Pictures stay out of the output. Return exactly the lines below from the one with "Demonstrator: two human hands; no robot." down to the one with "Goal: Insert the", both included, and nothing more.

%%

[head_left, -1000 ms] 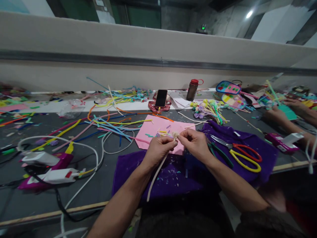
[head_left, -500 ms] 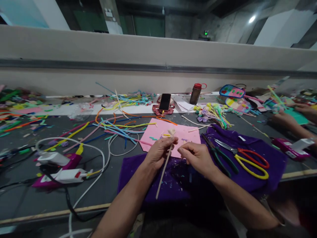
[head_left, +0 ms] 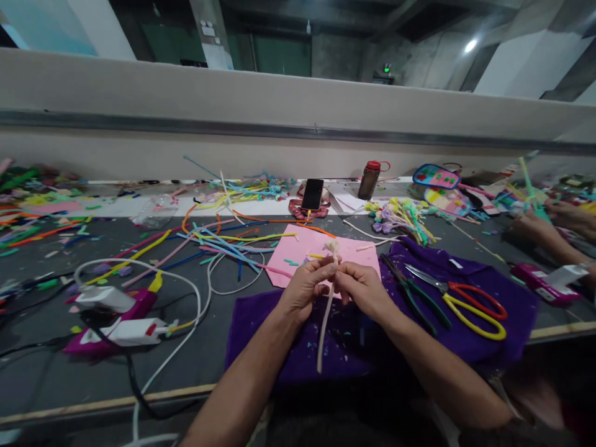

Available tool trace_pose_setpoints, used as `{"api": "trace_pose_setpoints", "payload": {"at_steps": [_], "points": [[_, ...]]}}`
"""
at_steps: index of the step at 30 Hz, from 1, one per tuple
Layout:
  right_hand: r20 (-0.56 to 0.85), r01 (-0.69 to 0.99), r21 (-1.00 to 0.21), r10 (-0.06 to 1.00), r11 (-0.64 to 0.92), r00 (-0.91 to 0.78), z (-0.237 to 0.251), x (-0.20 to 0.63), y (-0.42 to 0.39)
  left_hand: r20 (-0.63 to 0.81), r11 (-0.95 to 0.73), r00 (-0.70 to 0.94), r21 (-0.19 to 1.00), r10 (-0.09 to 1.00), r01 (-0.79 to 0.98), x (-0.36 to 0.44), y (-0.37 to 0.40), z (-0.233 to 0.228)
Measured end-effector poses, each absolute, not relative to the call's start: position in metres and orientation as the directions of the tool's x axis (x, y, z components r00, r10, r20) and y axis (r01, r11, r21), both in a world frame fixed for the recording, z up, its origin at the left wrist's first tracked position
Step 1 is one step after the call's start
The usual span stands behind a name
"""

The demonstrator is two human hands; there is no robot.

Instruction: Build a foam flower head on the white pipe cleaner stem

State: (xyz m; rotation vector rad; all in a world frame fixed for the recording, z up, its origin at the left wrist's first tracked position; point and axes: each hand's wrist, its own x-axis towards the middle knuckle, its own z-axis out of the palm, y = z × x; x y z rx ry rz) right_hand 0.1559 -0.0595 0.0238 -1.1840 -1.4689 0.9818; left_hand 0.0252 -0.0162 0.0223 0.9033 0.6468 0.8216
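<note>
Both hands pinch a cream pipe cleaner point(head_left: 326, 323) above the purple cloth point(head_left: 298, 335): left hand point(head_left: 305, 287) and right hand point(head_left: 363, 288) meet at its upper end (curled tip above), stem hanging almost vertically toward the counter's point(head_left: 93, 366) edge.

Grey worktable point(head_left: 56, 372) w/ beige partition wall point(head_left: 279, 124) behind, ceiling light point(head_left: 470, 45) upper right.
</note>
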Motion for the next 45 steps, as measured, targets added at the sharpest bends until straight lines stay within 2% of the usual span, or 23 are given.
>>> {"api": "trace_pose_setpoints", "payload": {"at_steps": [6, 11, 18, 22, 24, 26, 30, 37, 45], "points": [[0.043, -0.093, -0.995, 0.984, 0.028, -0.173, 0.028, 0.161, -0.06, -0.13, 0.327, 0.462, 0.866, 0.877, -0.377, 0.025, -0.013, 0.021], [0.017, -0.199, -0.98, 0.979, -0.024, -0.203, 0.024, 0.162, -0.058, -0.12, 0.311, 0.445, 0.868, 0.888, -0.388, 0.027, -0.013, 0.019], [0.001, -0.169, -0.985, 0.976, -0.037, -0.217, 0.021, 0.159, -0.058, -0.123, 0.299, 0.47, 0.899, 0.874, -0.319, 0.026, -0.014, 0.016], [-0.003, -0.093, -0.995, 0.977, -0.024, -0.214, 0.021, 0.159, -0.058, -0.122, 0.304, 0.464, 0.889, 0.877, -0.342, 0.027, -0.014, 0.017], [0.013, -0.027, -1.0, 0.984, 0.008, -0.179, 0.023, 0.162, -0.058, -0.121, 0.308, 0.458, 0.881, 0.881, -0.359, 0.026, -0.014, 0.019], [0.058, -0.002, -0.998, 0.996, 0.058, -0.075, 0.026, 0.169, -0.057, -0.136, 0.327, 0.46, 0.871, 0.877, -0.366, 0.026, -0.015, 0.021], [0.129, -0.1, -0.985, 0.983, 0.143, 0.13, 0.035, 0.18, -0.05, -0.185, 0.378, 0.483, 0.861, 0.856, -0.341, 0.026, -0.016, 0.026], [0.139, -0.145, -0.977, 0.984, 0.154, 0.109, 0.038, 0.18, -0.041, -0.215, 0.401, 0.5, 0.865, 0.839, -0.301, 0.029, -0.016, 0.027], [0.182, -0.087, -0.976, 0.97, 0.198, 0.163, 0.031, 0.184, -0.04, -0.21, 0.386, 0.485, 0.873, 0.849, -0.298, 0.028, -0.013, 0.022]]}}
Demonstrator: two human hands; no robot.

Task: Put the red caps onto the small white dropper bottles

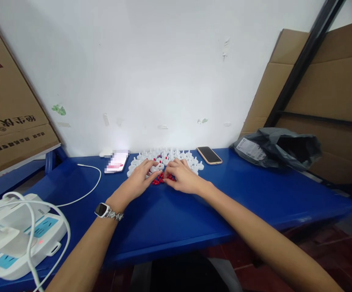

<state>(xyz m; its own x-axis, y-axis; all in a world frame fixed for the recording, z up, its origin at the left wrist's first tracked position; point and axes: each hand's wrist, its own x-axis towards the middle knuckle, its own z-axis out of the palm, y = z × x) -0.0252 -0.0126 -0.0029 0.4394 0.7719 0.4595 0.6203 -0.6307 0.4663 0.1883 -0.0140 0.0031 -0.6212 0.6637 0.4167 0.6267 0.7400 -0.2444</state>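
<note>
Both hands are down on the blue bench [255, 194]: the left hand [138, 181] and right hand [183, 176] meet over a small heap of red pieces [160, 178], fingertips touching a spread of small white plastic parts [176, 155] beside it. A phone [209, 155] lies to the right, a grey bag [277, 148] beyond it, and a white power strip [14, 239] sits near left.

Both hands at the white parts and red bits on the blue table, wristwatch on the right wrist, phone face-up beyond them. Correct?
Not quite: the wristwatch is on the left wrist, as the head view shows. The rest holds: left hand and right hand at the white parts and red bits on the blue table, phone beyond.
</note>
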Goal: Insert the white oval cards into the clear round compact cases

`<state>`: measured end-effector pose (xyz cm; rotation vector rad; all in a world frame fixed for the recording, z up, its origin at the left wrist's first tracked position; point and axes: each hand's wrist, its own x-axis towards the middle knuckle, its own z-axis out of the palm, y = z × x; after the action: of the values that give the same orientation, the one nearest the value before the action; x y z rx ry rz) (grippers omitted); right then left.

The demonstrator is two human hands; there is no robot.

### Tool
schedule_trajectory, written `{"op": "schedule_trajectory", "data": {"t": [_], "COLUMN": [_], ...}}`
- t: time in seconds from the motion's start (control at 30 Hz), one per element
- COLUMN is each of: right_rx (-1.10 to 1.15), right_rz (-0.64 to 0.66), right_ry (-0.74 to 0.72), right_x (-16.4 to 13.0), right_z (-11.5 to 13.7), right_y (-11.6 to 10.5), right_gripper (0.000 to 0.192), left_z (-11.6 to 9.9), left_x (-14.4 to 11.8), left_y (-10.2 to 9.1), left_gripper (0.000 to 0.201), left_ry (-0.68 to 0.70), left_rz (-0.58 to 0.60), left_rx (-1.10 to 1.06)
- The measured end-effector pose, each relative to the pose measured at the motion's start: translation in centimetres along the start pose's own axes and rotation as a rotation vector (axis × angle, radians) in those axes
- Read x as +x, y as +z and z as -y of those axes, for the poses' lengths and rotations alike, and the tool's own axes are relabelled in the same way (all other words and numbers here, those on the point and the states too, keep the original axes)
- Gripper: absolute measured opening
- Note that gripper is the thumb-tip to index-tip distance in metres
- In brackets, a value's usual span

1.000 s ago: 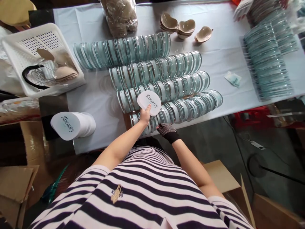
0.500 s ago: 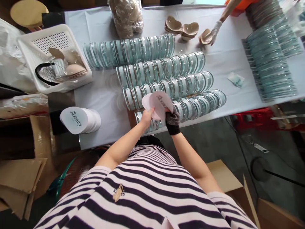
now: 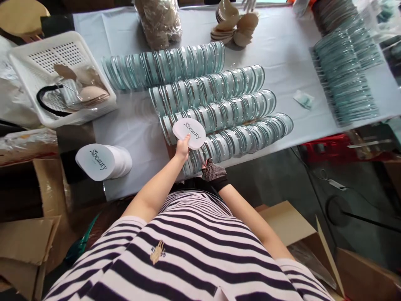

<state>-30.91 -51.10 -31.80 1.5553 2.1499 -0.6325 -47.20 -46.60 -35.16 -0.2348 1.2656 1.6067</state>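
Both my hands are at the near edge of the table [image 3: 282, 58]. My left hand [image 3: 182, 147], bare, pinches a white card [image 3: 189, 133] printed "Sbeauty" by its lower edge, fingers closed on it, holding it face up just above the nearest row of round clear cases [image 3: 241, 138]. My right hand [image 3: 213, 170], in a dark dotted glove, rests low against the near end of that same row, just right of the card; whether it grips a case I cannot tell. Three more rows of cases lie beyond, overlapped like fallen dominoes. At my left, a stack of white cards [image 3: 103, 161] sits on the table's edge. Farther left, a white perforated basket [image 3: 46, 54] holds beige pads, clear wrapping and a black band. A clear bag of beige pads [image 3: 159, 21] stands at the far edge, with loose beige cups [image 3: 233, 27] beside it.
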Motion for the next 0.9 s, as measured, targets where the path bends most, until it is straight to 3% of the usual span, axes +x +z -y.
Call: {"op": "schedule_trajectory", "data": {"t": [0.17, 0.43, 0.63, 0.67, 0.77, 0.9], "right_rx": [0.027, 0.086, 0.511, 0.535, 0.515, 0.580], "right_rz": [-0.013, -0.059, 0.340, 0.357, 0.170, -0.335], "right_ry": [0.003, -0.045, -0.180, -0.198, -0.144, -0.126], "right_x": [0.1, 1.9, 2.2, 2.4, 3.7, 6.3], "right_z": [-0.9, -0.7, -2.1, -2.3, -2.3, -1.5], "right_y": [0.5, 2.7, 1.0, 0.4, -1.8, -5.1], "right_gripper": [0.032, 0.037, 0.035, 0.036, 0.035, 0.047], "left_z": [0.4, -0.1, 1.1, 1.3, 1.7, 1.3], "left_x": [0.4, -0.2, 0.3, 0.4, 0.2, -0.8], "left_y": [-0.2, -0.4, -0.5, -0.5, -0.4, -0.4], "left_gripper": [0.031, 0.033, 0.022, 0.021, 0.019, 0.023], "left_ry": [-0.001, -0.042, 0.070, 0.095, 0.136, 0.149], "left_rz": [0.000, 0.006, -0.018, -0.033, -0.046, 0.060], "left_rx": [-0.031, -0.030, -0.015, -0.006, 0.019, 0.042]}}
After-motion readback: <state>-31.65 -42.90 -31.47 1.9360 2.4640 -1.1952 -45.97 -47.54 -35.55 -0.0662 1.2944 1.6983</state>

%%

■ Answer to the problem:
Demonstrator: two human hands; no robot.

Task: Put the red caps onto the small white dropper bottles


<state>(xyz m; its own x-axis, y-axis; all in a world frame fixed for the recording, z up, its origin at the left wrist's first tracked position; point and axes: each hand's wrist, its own x-axis towards the middle knuckle, its own z-axis out of the palm, y = z × x) -0.0252 -0.0126 -0.0029 0.4394 0.7719 0.4595 0.6203 -0.6307 0.4663 0.1883 -0.0140 0.0031 -0.6212 0.6637 0.4167 0.6267 0.7400 -0.2444</state>
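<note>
Both hands are down on the blue bench [255, 194]: the left hand [138, 181] and right hand [183, 176] meet over a small heap of red pieces [160, 178], fingertips touching a spread of small white plastic parts [176, 155] beside it. A phone [209, 155] lies to the right, a grey bag [277, 148] beyond it, and a white power strip [14, 239] sits near left.

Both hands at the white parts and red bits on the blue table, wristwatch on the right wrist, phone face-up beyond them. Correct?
Not quite: the wristwatch is on the left wrist, as the head view shows. The rest holds: left hand and right hand at the white parts and red bits on the blue table, phone beyond.
</note>
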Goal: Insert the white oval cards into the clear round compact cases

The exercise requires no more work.